The case was finally tried in a bench trial in April of 2016. In April, plaintiff moved for an award of attorney fees and costs, and in May of 2016 the trial court entered its order from both the trial and motion and determined that "[j]udgment on Plaintiff's claim to foreclose on its lien shall be entered against Defendant in the principal amount of $19,335.00, plus a reasonable attorneys' fee and expenses to be taxed as costs in the amount of $78,000.00, for a final judgment of $97,335.00[.]" Defendant appeals the dismissal order, the summary judgment order, and the attorney fees order.
II. Defendant's Appeal
Defendant appeals three orders.
A. Motion to Dismiss
Defendant first contends that the trial court erred in denying his motion to dismiss all of the causes of action because plaintiff did not sue under the proper name. Defendant contends his agreement for improvements on his home was with John Macko and Macko Construction, Inc. but not SMS. We have struggled to discern the legal basis of defendant's argument. In defendant's initial motion to dismiss, he cited only Rule 12(b)(6) and Sutton v. Duke, 277 N.C. 94, 176 S.E.2d 161. Defendant did not contend that Macko Construction, Inc. or John Macko were necessary parties as defined by North Carolina General Statute § 1A-1, Rule 19. Instead, defendant argues that because he personally did not know that SMS was doing business as Macko Construction, Inc., SMS could not sue him, only Macko Construction, Inc. could. But according to the record, Macko Construction, Inc. is SMS.
Sutton v. Duke does not address the identity of the parties but discusses the interpretation of notice pleading for purposes of the then-newly adopted Rule 12(b)(6) as compared to the former North Carolina General Statute § 1-127(6) and Rule 12(b) of the Federal Rules of Civil Procedure. See Sutton, 277 N.C. at 98-106, 176 S.E.2d at 164-68 (1970). Defendant's brief on appeal does not mention Sutton.
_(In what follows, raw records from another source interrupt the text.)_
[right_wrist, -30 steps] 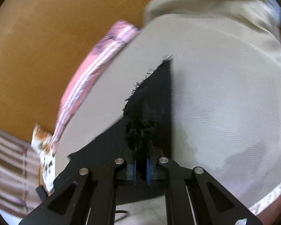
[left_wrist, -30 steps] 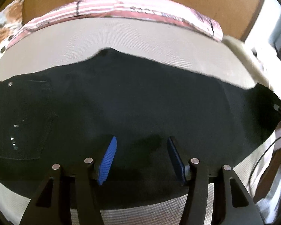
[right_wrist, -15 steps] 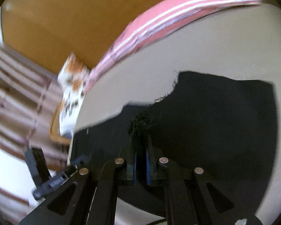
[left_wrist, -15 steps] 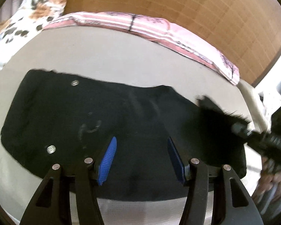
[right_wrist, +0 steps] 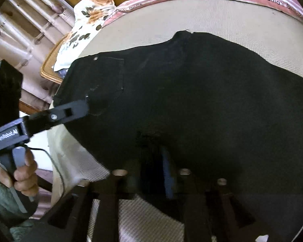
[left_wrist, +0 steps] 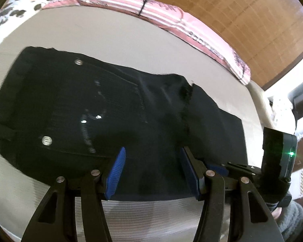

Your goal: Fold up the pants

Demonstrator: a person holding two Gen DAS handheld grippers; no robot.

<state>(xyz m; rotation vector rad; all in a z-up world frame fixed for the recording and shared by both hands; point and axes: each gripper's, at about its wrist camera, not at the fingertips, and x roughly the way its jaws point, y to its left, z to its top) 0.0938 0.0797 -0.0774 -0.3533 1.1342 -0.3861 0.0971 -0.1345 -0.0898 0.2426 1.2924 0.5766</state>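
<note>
- The black pants (left_wrist: 103,109) lie folded on the beige mattress (left_wrist: 115,44), straight ahead of both grippers.
- The left gripper (left_wrist: 151,169) hovers over the near edge, jaws spread wide, holding nothing.
- The right gripper (right_wrist: 151,161) sits blurred at the near hem; I cannot tell its state.
- A pink striped blanket (left_wrist: 171,18) runs beyond the pants.
</note>
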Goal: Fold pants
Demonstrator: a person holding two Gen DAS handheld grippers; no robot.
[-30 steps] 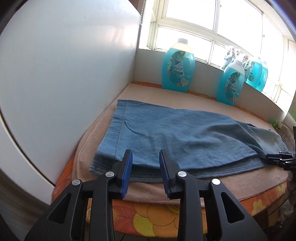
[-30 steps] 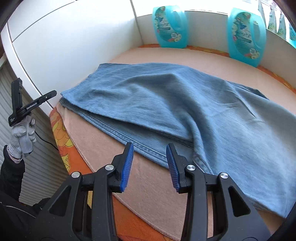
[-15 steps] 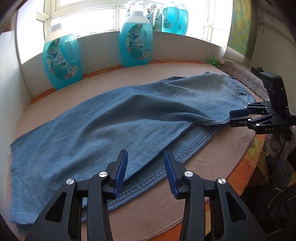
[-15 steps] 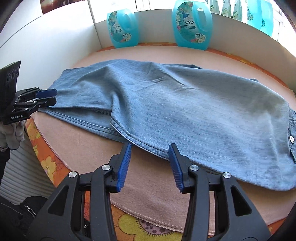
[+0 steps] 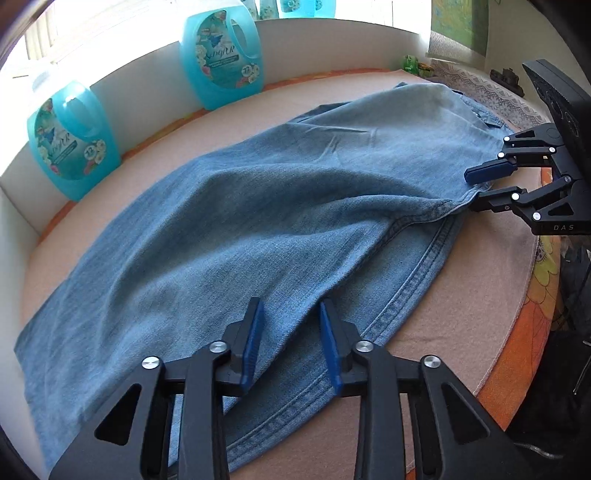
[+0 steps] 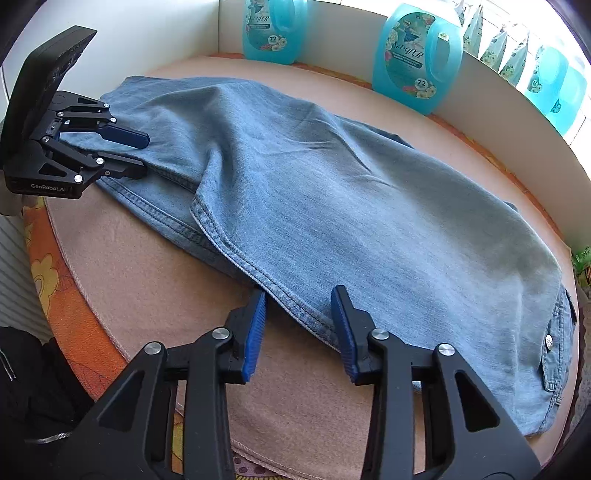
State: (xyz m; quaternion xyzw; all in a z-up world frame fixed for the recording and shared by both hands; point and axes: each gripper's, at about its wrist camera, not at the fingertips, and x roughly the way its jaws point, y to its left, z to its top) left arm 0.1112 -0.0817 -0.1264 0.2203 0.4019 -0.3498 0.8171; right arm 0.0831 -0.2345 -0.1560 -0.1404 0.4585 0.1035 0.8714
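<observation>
Blue denim pants (image 5: 258, 206) lie folded lengthwise on a beige pad (image 5: 461, 314), legs to the left, waist with a button (image 6: 549, 341) to the right. My left gripper (image 5: 290, 343) is open, its fingers straddling the pants' near seam edge around mid-leg; it also shows in the right wrist view (image 6: 142, 153). My right gripper (image 6: 299, 325) is open over the near hem edge closer to the waist; it shows in the left wrist view (image 5: 476, 188) with one finger above the cloth edge and one below.
Turquoise detergent bottles (image 5: 221, 51) (image 6: 417, 55) stand along the white back ledge. A white panel (image 6: 147, 33) bounds the left side. An orange flowered cover (image 5: 546, 280) hangs over the table's front edge below the pad.
Both grippers have moved in toward the pants' near edge. The left has swung to the right from the leg end. Both jaws now reach over the denim edge, still open.
</observation>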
But even if defendant's argument has some legal basis not cited in his motion to dismiss, defendant ultimately waived this argument as he stipulated several times throughout the record that all parties were properly before the trial court and furthermore made specific stipulations regarding the contract such as "Defendant asked Plaintiff to make certain repairs[.]" (Emphasis added.) In the stipulations, "Plaintiff" is identified as SMS. "The effect of a stipulation by the parties withdraws a particular fact from the realm of dispute." Estate of Carlsen v. Carlsen, 165 N.C. App. 674, 678, 599 S.E.2d 581, 584 (2004). This argument is without merit. B. Motion for Summary Judgment
Defendant next contends that the trial court erred in granting partial summary judgment for plaintiff because he raised genuine issues of material fact. Defendant contends that the trial court erroneously determined there was a contract between the parties because there was no meeting of the minds. "Our standard of review of an appeal from summary judgment is de novo; such judgment is appropriate only when the record shows that there is no genuine issue as to any material fact and that any party is entitled to a judgment as a matter of law." In re Will of Jones, 362 N.C. 569, 573, 669 S.E.2d 572, 576 (2008) (citation and quotation marks omitted).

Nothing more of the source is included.